■ Required action: Please work out how many lines include the word "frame" in the entries, and reply with only the count.

(Excerpts from a dataset)
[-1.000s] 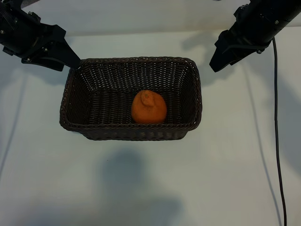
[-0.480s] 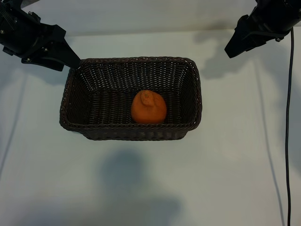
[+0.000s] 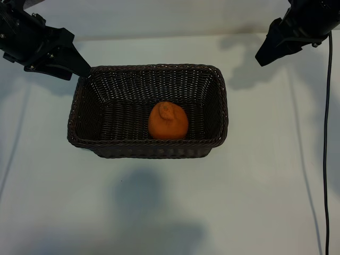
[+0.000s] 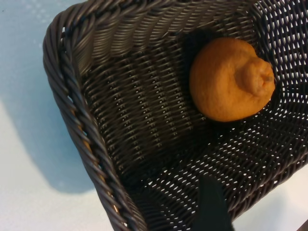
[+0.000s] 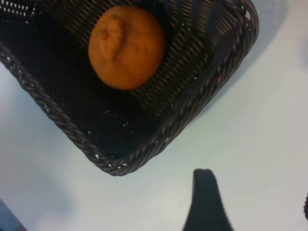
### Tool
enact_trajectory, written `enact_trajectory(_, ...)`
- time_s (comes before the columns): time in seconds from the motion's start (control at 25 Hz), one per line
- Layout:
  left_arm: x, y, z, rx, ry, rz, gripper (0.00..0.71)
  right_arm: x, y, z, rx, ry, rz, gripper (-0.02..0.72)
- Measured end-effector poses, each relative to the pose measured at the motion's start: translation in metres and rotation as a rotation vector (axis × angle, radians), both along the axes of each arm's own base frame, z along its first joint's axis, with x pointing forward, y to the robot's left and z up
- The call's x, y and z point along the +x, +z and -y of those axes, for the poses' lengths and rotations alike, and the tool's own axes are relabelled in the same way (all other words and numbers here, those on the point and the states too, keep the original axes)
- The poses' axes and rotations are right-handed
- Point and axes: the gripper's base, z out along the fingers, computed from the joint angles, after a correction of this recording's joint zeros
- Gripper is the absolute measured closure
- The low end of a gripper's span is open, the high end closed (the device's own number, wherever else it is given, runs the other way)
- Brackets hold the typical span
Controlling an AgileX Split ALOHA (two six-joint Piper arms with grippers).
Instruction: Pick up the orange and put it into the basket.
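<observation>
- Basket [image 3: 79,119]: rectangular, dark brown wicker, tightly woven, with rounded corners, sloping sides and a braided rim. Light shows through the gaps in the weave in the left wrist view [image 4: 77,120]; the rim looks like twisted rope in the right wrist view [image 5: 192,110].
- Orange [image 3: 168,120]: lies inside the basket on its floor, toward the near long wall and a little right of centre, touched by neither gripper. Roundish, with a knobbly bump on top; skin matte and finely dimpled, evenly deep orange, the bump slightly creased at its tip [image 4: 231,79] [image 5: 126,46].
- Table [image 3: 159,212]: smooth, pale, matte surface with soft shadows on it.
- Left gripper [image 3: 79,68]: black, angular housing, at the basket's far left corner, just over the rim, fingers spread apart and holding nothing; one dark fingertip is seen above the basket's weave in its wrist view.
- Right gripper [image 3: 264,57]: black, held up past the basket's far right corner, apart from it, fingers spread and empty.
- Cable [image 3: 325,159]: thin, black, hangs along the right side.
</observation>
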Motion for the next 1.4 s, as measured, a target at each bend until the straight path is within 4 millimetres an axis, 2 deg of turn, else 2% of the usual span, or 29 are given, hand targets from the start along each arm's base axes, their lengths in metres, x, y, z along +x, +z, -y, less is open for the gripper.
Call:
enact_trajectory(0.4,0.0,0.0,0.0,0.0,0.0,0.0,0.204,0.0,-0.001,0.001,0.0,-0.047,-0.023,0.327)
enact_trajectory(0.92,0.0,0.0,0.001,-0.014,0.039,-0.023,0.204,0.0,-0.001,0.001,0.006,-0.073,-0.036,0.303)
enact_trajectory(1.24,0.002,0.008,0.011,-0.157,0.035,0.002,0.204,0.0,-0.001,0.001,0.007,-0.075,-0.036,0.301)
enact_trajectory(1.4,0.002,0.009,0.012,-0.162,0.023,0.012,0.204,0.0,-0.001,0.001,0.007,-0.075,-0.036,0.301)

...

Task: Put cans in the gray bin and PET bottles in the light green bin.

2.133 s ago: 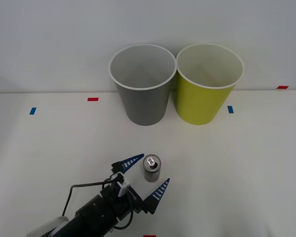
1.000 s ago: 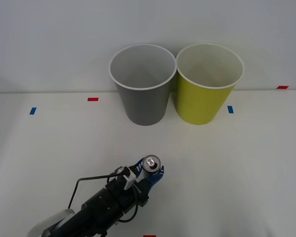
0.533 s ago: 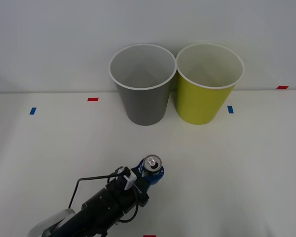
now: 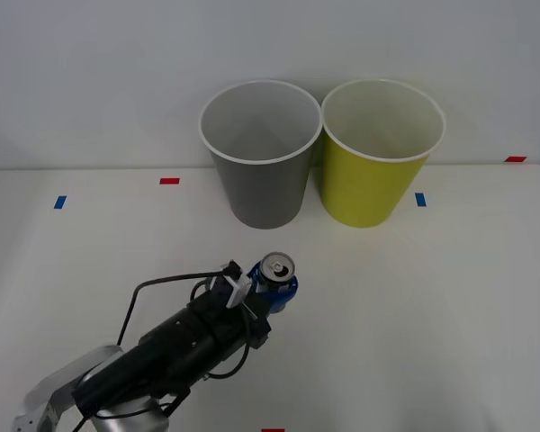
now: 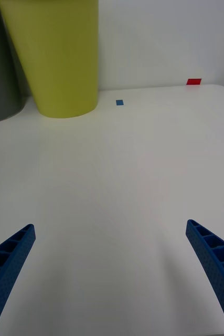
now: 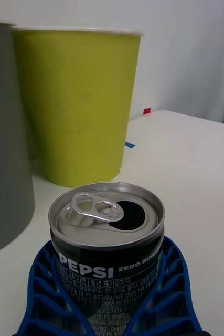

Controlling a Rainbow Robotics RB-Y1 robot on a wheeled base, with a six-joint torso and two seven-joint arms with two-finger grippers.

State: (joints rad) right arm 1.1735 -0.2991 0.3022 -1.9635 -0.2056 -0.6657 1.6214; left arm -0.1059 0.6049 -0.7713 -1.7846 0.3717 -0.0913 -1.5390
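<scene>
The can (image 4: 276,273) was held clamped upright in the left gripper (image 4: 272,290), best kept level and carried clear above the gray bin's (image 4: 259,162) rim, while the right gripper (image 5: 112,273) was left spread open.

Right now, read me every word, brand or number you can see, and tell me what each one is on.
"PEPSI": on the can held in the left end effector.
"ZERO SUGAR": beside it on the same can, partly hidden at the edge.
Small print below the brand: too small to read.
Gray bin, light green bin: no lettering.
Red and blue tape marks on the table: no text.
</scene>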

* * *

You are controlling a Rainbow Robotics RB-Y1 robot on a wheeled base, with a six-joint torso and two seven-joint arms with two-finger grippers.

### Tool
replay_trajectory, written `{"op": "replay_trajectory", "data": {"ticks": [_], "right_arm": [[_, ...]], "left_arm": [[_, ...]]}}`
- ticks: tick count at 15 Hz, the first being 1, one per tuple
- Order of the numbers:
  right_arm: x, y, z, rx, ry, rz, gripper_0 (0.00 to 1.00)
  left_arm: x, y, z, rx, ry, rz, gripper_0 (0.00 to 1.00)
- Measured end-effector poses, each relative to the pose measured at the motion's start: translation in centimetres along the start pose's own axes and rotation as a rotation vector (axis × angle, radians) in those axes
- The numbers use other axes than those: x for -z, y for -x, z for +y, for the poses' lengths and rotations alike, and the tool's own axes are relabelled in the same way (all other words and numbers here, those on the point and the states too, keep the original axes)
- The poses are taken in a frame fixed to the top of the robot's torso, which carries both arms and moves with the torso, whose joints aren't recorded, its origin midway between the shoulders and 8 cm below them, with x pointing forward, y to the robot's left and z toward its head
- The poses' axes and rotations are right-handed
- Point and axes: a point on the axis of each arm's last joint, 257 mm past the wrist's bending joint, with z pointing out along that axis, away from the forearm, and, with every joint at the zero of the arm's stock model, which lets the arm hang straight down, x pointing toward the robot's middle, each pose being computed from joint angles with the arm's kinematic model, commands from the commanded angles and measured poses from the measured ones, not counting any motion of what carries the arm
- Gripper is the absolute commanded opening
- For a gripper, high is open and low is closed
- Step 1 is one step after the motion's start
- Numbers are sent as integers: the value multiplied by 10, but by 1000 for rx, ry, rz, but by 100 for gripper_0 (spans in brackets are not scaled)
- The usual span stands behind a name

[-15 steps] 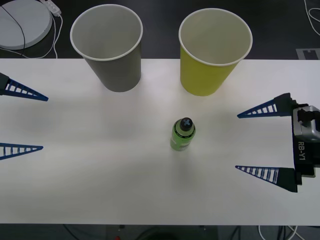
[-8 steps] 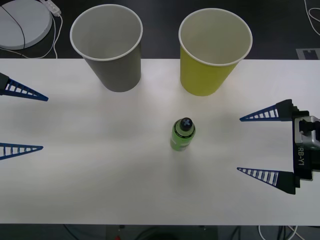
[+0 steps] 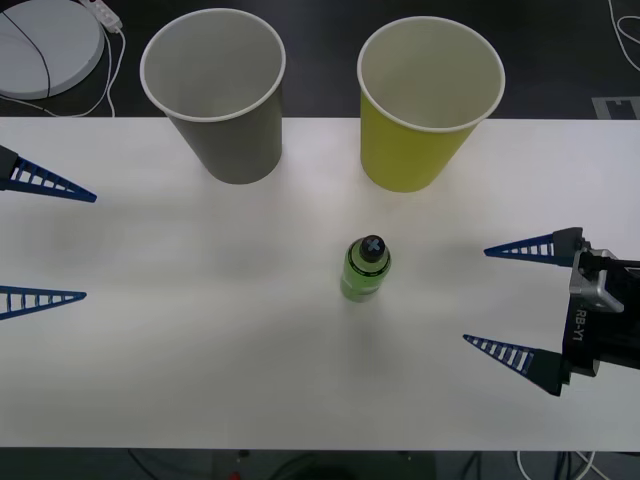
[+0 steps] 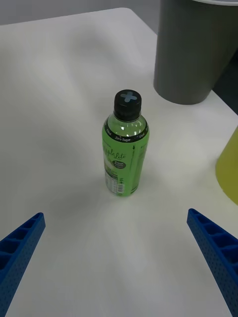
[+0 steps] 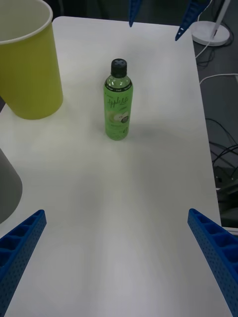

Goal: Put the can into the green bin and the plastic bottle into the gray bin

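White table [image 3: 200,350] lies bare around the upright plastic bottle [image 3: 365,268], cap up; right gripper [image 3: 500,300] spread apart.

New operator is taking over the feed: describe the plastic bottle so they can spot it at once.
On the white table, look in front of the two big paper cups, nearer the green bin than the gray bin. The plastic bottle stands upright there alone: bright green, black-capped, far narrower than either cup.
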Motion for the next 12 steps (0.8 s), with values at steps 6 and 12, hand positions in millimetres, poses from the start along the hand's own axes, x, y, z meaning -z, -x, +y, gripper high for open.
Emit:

■ Task output: 2